[Exercise details]
Beginning at the top of the data below, write out every line exactly until you reach the line with "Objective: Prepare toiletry", and include that line.

====================

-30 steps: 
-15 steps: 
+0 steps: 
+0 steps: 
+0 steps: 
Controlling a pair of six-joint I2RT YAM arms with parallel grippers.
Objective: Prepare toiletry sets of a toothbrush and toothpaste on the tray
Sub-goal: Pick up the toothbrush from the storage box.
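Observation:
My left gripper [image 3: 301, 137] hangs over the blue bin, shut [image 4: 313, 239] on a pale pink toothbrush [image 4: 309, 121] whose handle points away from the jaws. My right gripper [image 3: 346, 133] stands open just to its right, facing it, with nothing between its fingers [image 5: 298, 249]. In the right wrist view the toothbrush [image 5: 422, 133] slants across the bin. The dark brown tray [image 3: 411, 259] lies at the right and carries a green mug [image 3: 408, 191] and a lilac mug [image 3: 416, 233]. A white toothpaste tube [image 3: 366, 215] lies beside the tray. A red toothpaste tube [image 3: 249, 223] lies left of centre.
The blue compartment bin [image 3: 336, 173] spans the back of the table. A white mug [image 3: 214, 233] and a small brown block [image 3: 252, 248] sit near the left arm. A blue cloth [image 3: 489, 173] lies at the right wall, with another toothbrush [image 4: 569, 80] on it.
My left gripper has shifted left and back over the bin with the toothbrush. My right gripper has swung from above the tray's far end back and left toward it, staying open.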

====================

[Answer space]
-30 steps: 
-15 steps: 
+0 steps: 
+0 steps: 
+0 steps: 
Controlling a pair of six-joint I2RT YAM arms with parallel grippers.
Objective: Prepare toiletry sets of a toothbrush and toothpaste on the tray

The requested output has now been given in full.